Typically, for an album of this worth, there’s an eponymous track. It has ethereal elements to it, but it isn’t brave enough to be abstract. The MOR-lite harmonics are a leading example. The Flask doesn’t ingratiate itself at all when it starts with “I fell off the Eiffel Tower/I met you and felt your power”. The words don’t get much better after this. In fact, they’re incredibly textbook.
Girls is a bolder affair to the fare Peasant’s produce – it’s more electrified and pushier. We’re Not The Same, similarly, is a handsome bedfellow to Girls. A Little One is introspectively one-sided in its description of love and romance.
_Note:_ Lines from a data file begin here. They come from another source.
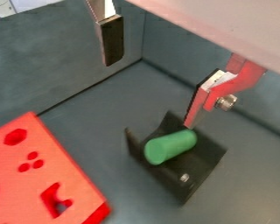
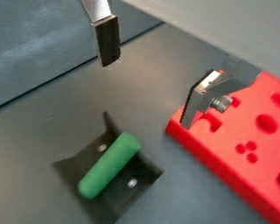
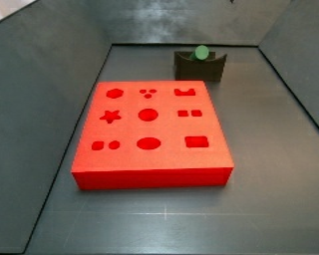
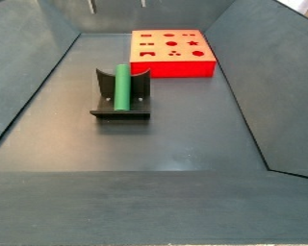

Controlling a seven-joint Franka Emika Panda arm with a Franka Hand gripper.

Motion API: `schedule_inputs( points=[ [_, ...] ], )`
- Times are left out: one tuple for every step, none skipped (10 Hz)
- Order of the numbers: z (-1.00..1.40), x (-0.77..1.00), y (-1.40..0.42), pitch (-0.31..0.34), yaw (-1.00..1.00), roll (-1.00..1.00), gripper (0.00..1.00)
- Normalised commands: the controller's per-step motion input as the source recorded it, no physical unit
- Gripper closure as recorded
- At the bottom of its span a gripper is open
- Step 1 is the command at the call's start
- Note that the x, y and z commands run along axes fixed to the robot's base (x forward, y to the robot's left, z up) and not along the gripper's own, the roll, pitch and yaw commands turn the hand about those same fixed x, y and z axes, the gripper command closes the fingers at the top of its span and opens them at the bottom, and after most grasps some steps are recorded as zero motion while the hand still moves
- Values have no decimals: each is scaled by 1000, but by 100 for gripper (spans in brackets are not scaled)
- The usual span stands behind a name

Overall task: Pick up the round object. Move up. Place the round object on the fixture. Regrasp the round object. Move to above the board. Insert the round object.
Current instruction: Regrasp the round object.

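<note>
The round object, a short green peg (image 1: 170,145), lies in the notch of the dark fixture (image 1: 192,173). It shows the same way in a wrist view (image 2: 109,164) and in both side views (image 3: 201,53) (image 4: 119,86). My gripper (image 1: 161,68) hangs above the floor, higher than the peg and apart from it. It is open and empty, as a wrist view (image 2: 154,68) also shows. The red board (image 3: 149,134) with cut-out holes lies flat beside the fixture (image 3: 199,70). The board also shows in both wrist views (image 1: 31,171) (image 2: 241,149).
Everything stands on a dark grey floor (image 4: 157,144) enclosed by sloping grey walls (image 3: 49,70). The fixture (image 4: 118,113) stands near one end wall, and the board (image 4: 169,53) lies lengthwise along the middle.
</note>
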Motion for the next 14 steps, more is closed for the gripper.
schedule_inputs(
  points=[
    [6,-31,-19,-24,25,1000,0],
    [6,-31,-18,-23,26,1000,0],
    [14,-23,-20,-20,27,1000,0],
    [8,-6,-19,-16,28,1000,0],
    [-1,7,-21,-11,29,1000,0],
    [-8,18,-21,-4,31,1000,0],
    [-9,28,-23,5,32,1000,0],
    [-9,38,-26,11,35,1000,0],
    [-11,58,-29,39,42,1000,0],
    [-10,72,-32,62,50,1000,0],
    [-13,82,-34,93,64,1000,0],
    [-17,92,-38,122,81,934,0],
    [-17,92,-39,128,96,739,0],
    [-19,90,-42,123,120,476,0]
  ],
)
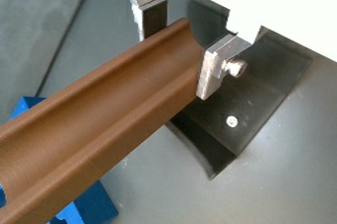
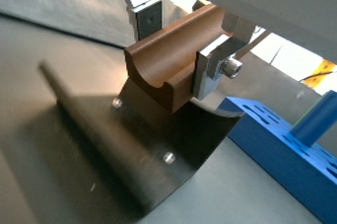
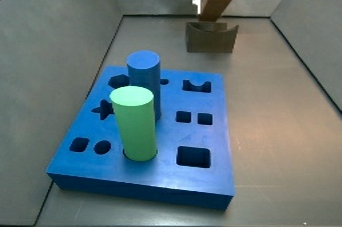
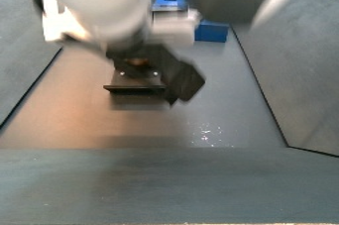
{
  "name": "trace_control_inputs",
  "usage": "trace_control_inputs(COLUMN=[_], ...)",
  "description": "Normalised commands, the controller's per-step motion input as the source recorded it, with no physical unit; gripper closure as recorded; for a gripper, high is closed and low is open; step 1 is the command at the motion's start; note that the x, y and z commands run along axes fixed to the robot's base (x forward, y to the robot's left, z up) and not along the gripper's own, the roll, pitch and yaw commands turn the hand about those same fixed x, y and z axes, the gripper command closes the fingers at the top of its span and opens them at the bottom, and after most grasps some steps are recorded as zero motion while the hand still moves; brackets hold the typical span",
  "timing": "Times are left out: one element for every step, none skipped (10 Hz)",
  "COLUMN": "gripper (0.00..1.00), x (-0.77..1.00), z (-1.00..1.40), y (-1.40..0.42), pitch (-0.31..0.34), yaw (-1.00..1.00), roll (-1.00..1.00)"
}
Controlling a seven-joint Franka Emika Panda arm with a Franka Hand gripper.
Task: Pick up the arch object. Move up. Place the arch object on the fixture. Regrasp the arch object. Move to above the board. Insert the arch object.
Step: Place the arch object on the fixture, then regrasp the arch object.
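Note:
The arch object (image 1: 105,110), an orange-brown bar with a curved groove, rests with its lower end on the dark fixture (image 1: 257,95). It also shows in a wrist view (image 2: 158,70) and, leaning over the fixture (image 3: 210,39), in a side view (image 3: 213,9). My gripper (image 1: 184,42) straddles the bar's upper part. One finger (image 1: 153,16) stands apart from the bar with a visible gap. The opposite finger (image 1: 215,65) lies close against its side. The gripper is open. The blue board (image 3: 201,131) lies nearer the camera. In a side view the arm hides most of the fixture (image 4: 130,82).
A green cylinder (image 3: 131,121) and a blue cylinder (image 3: 143,71) stand upright in the board. The board's edge (image 2: 283,154) lies close beside the fixture plate (image 2: 118,159). Grey walls enclose the floor on three sides.

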Motion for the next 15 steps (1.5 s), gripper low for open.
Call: trace_control_inputs(gripper=[1.0, 1.0, 1.0, 1.0, 1.0, 1.0, 1.0, 0.0, 0.0, 0.0, 0.0, 0.0, 0.0, 0.0, 0.0], x=[0.17, 0.16, 0.1, 0.09, 0.05, 0.05, 0.05, 0.0, 0.0, -0.01, -0.02, -0.03, -0.04, -0.05, -0.04], z=[-0.95, -0.8, -0.5, -0.29, -0.23, -0.23, -0.23, 0.0, 1.0, 1.0, 1.0, 1.0, 1.0, 0.82, 0.64], y=[0.12, 0.09, 0.06, 0.06, 0.04, 0.04, 0.04, 0.0, 0.0, 0.0, 0.01, 0.0, 0.01, 0.01, 0.0], pitch=[-0.01, -0.015, -0.024, -0.04, -0.048, -0.049, -0.048, 0.0, 0.035, 0.036, 0.03, 0.017, 0.008, 0.001, -0.001], yaw=[-0.12, -0.11, -0.09, -0.07, -0.05, -0.04, -0.03, 0.0, -0.02, -0.01, -0.01, -0.01, -0.01, -0.01, 0.0], roll=[-0.37, -0.28, -0.2, -0.17, -0.1, -0.1, -0.1, 0.0, -0.03, -0.02, -0.01, 0.0, 0.02, 0.02, 0.02])
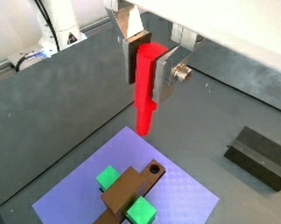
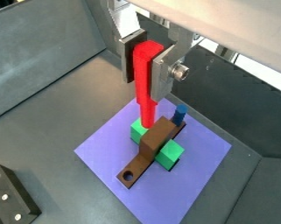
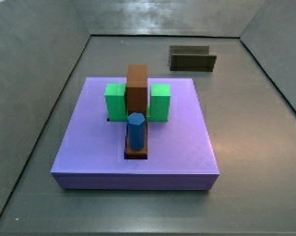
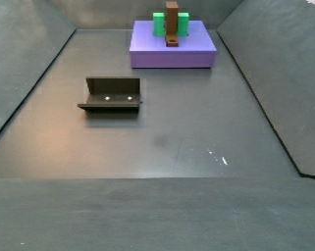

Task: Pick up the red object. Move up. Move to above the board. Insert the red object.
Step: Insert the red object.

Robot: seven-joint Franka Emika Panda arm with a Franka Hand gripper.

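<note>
1 red object [image 1: 145, 92] hangs upright in the tool [image 1: 147, 72], clamped between 2 flat silver fingers [image 1: 170, 73] that are closed against its upper part; in both wrist views its lower end pokes out free below the finger plates [image 2: 163, 70]. In a wrist view [image 2: 144, 83] that lower end sits above the board [image 2: 199, 156], lined up near the green blocks and apart from them, not touching anything.

Below the tool, the board [image 1: 78, 191] lies flat on the grey floor [image 1: 73, 105], a lavender slab carrying 2 green blocks [image 2: 168, 156], a brown bar [image 2: 150, 151] laid between them, and a blue cylinder [image 2: 179, 114] standing upright beside the bar's end. The bar's far end shows a round hole [image 1: 156, 169] in a wrist view.

Off to the side of the tool, well apart from the board, the fixture [image 1: 258, 157] stands on the floor. In both side views the board [image 3: 100, 147] and the fixture [image 4: 111, 95] appear, but the tool and the red object are out of frame there.
</note>
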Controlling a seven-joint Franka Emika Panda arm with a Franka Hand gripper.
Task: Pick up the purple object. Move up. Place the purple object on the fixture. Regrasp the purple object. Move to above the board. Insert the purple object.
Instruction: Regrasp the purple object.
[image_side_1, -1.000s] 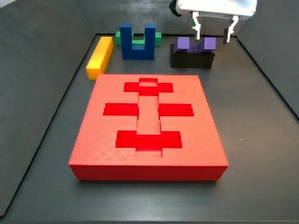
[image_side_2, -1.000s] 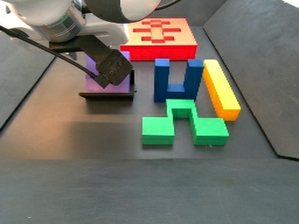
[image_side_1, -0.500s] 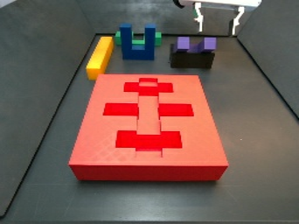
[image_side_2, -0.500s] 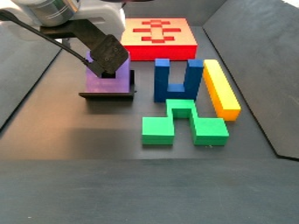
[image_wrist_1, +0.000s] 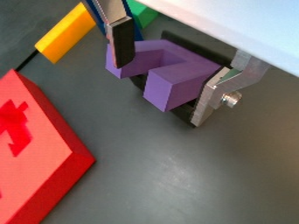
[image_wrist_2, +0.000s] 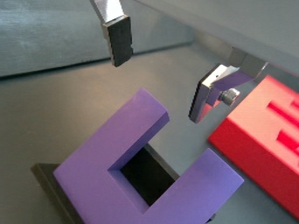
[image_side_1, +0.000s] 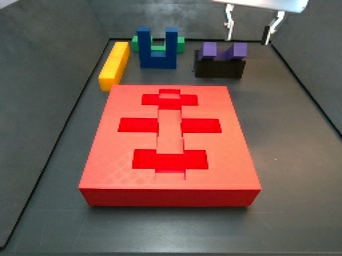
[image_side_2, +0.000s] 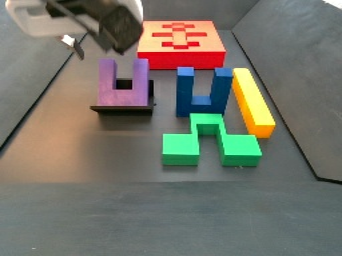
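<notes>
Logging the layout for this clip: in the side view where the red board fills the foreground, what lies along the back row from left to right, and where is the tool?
Yellow bar → blue U-shaped block → purple object on the fixture. The tool hangs open above the purple object, apart from it.

Above the fixture (image_side_1: 221, 68), matt black, hangs the empty gripper (image_side_1: 250, 24) with brushed silver metal fingers (image_wrist_1: 215, 96) and dull dark pads (image_wrist_2: 119, 40), over the smooth matt plastic purple object (image_wrist_2: 140, 166), near the board (image_side_1: 170, 140), satin red.
</notes>
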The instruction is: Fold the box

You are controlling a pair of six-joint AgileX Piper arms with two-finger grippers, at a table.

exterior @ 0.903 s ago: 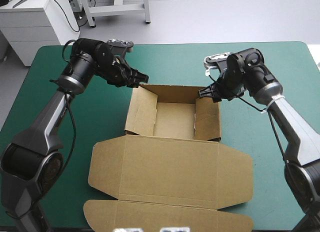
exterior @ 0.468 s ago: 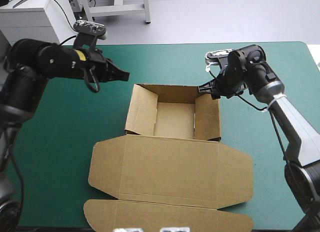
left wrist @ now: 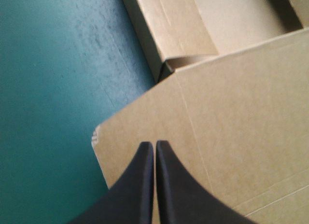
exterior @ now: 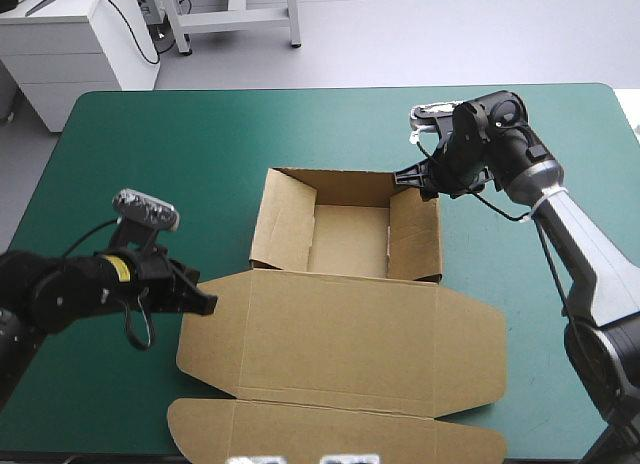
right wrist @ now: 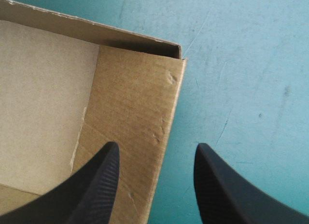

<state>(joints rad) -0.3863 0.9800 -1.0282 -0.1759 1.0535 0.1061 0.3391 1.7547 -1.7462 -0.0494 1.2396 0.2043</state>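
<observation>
The brown box [exterior: 345,242] stands in the middle of the table as an open tray with raised walls. Its lid [exterior: 350,334] lies flat toward the near edge. My left gripper [exterior: 207,306] is low at the lid's left side flap. In the left wrist view it [left wrist: 154,147] is shut, its tip over that flap's corner [left wrist: 145,127], with nothing between the fingers. My right gripper [exterior: 405,176] is at the tray's far right corner. The right wrist view shows it [right wrist: 157,156] open, straddling the right wall [right wrist: 140,103], one finger inside and one over the cover.
The teal-green cover [exterior: 130,154] shows on every side of the box. The lid's front flap [exterior: 330,436] reaches the table's near edge. The left arm lies low over the table's near left part.
The left arm has swung from the tray's far left corner back to the near left and down to the lid's side flap. The right gripper has barely moved.
</observation>
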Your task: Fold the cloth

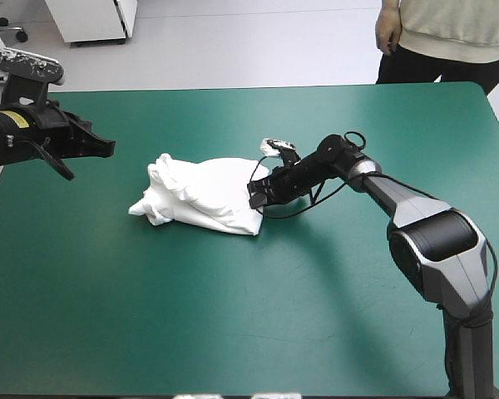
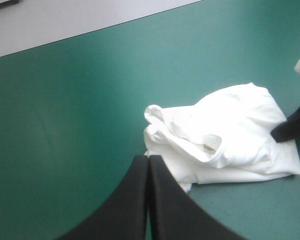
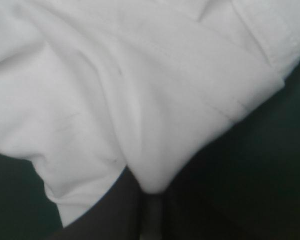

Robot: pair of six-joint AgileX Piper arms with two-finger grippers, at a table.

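Observation:
The white T-shirt lies as a crumpled heap a little left of the table's middle, its folds bunched toward the left end. My right gripper is low at the heap's right edge, shut on the T-shirt. In the right wrist view, a fold of the T-shirt runs down between the black fingers of that gripper. My left gripper hangs raised near the table's left edge, apart from the heap and shut on nothing. In the left wrist view its fingers meet in an arch, with the T-shirt ahead of them.
The teal-green cover stretches wide in front of the heap and to both sides. The table's far edge runs well behind the T-shirt. The right arm reaches in low across the table's right half.

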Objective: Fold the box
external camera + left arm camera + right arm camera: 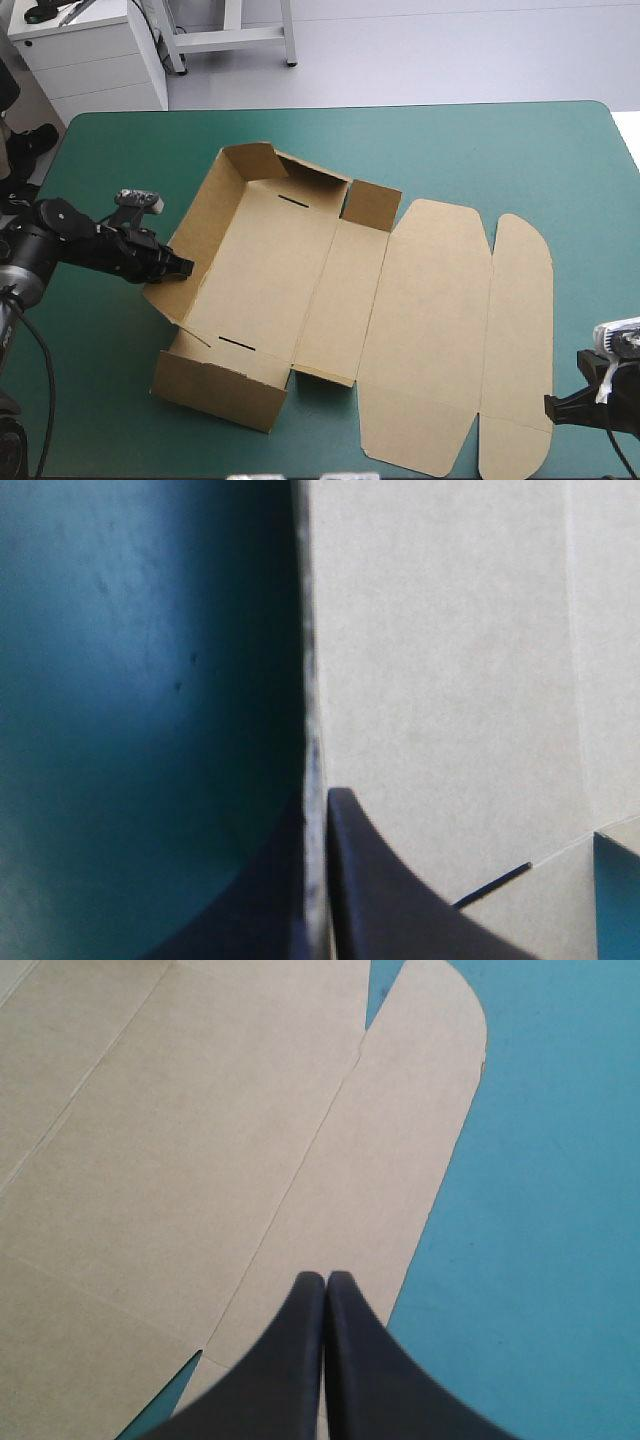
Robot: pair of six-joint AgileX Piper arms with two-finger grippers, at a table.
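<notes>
So the box is sitting about mid-table on the teal-green cover, tray end to the left and lid end to the right. Starting on the left, your left gripper is pinching the top edge of the left wall. In the left wrist view the board edge is running straight up between the two black fingers, so it's clamped on the box. That wall seems to be leaning outward a bit instead of standing straight. The far wall and near wall are already standing. Moving right, the lid and its rounded flap are lying flat. Your right gripper is hanging just beside the flap's near right edge, fingers pressed together in a point and gripping nothing. Handling-wise, I'm guessing this is light, thin board, stiff across a panel but bending easily at the creases. It's probably going to be sliding on the cover if you're pushing from one side only. I'd be taking hold along an edge close to a crease, not at corners, and going gentle so you're not crushing the wall.
</notes>
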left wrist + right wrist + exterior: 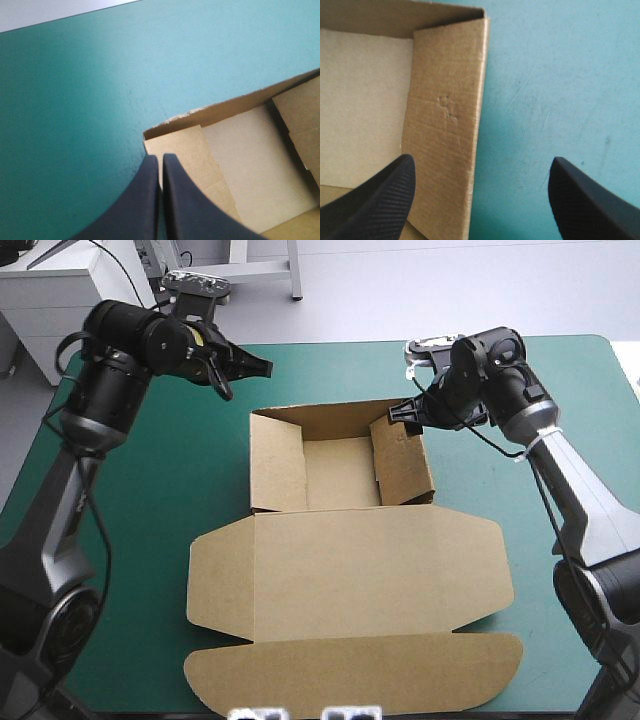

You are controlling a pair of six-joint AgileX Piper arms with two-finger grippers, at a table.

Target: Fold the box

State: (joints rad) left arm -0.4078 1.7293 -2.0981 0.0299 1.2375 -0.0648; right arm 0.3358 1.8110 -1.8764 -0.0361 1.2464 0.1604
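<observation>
Teal-green cover is largely taken up by the brown box, which is set at the table's middle with its tray toward the far edge.
The tray is opened upward with its longer side run left to right, and the lid is laid flat toward the near edge. The left gripper is held by the tray's far left corner, its black fingers pressed together. The right gripper is spread wide astride the tray's right wall, one finger placed over the inside and one over the cover.

table w/ teal-green cover; brown box on it, tray open, lid flat
</observation>
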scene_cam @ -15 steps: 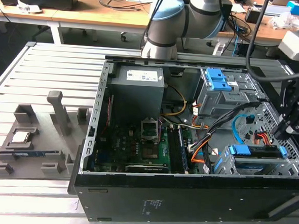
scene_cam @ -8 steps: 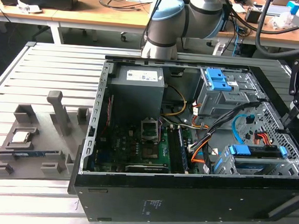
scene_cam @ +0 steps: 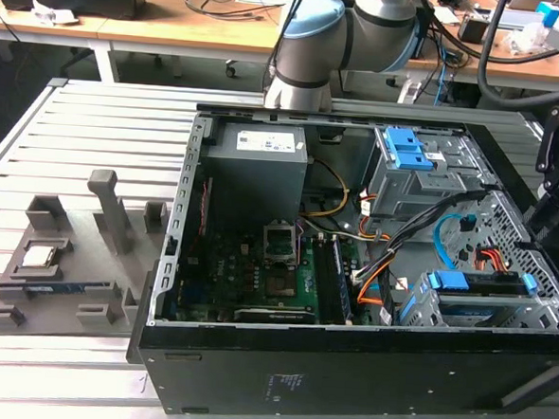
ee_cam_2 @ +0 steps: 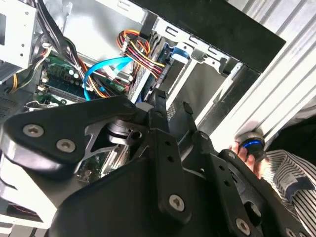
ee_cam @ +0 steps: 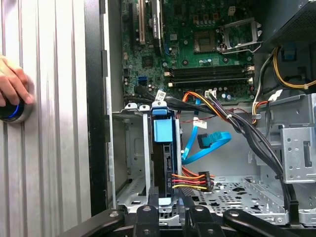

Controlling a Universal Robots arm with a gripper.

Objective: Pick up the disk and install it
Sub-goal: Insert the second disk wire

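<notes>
So the disk (ee_cam: 163, 160) already sits down in its metal bay (ee_cam: 129, 168), standing on edge, with the blue plastic tab (ee_cam: 163, 131) on the end that faces the motherboard (ee_cam: 197, 44). In the exterior view that's the bay low in the computer case (scene_cam: 346, 366), toward the exterior view's right. The gripper (ee_cam: 170, 213) is right at the disk's other end in the first wrist view, basically lined up with it. Honestly I can't tell whether it's open, shut, or clamped on the drive, since the contact spot is hidden by the gripper's own black body.

My take on how this thing handles: a hard drive is dense for its size and totally rigid, so no sag or flex to worry about. It hates knocks though, and bare metal faces are probably a bit slick. The blue rails are plastic and likely give a little, so I'd guess the safest hold is across the two railed long edges near the end, squarely, not on the tab.

The orange and red power cables (ee_cam: 190, 178) lie just beside the drive, and a blue flat cable (ee_cam: 212, 143) loops near it, so that side is crowded.

Also a person's hand (ee_cam: 12, 89) rests on a blue-lit button (ee_cam: 10, 111) on the slatted table (scene_cam: 75, 140) beside the case
</notes>
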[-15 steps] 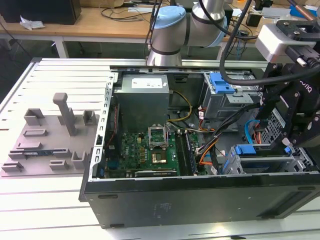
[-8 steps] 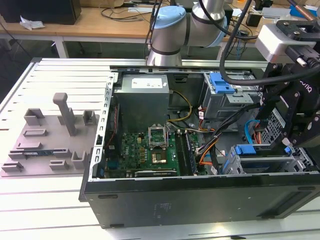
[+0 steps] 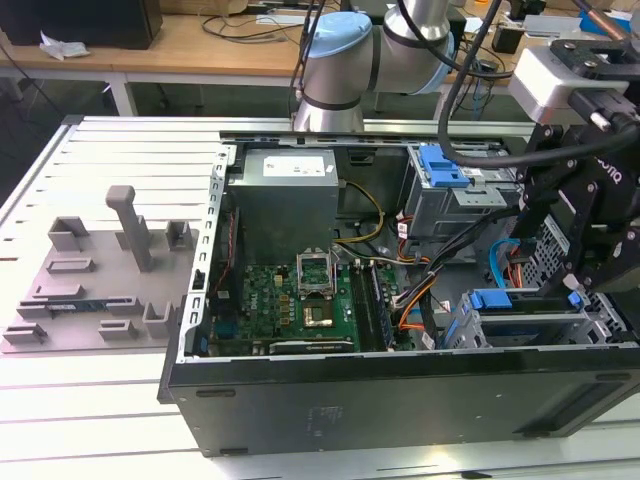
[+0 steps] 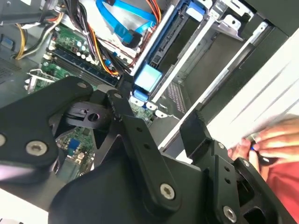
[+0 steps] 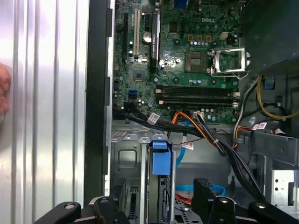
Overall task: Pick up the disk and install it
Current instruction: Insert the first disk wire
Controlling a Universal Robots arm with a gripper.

It reminds me of one of those adverts where a couple buying a new sofa in a post-modern furniture store end up trashing up the bed displays in a sickly show of their affections.
Maddeningly, Doesn’t Mean is another song that stays in the furniture shop. Amends does the same and, while we’re at it, Gone Far Lost chips in with the ball pools of sorrow angle. It’s at this point I begin to worry if Zooey Deschanel will make an appearance. But when the lyrical melancholy is shaken off the energy of the entire record is lifted. Pretty Good is, obviously, pretty good in this respect.
Looking at the facts that make Doylestown the place it is, I would easily put a shiny, silver dime on the theory that this record would be its badge. Breaking up is hard to do because in small areas of inhabitation you’re hardly spoilt for choice. It can make for sobering consequences when turned into art, which makes the title Bound For Glory somewhat dispiriting.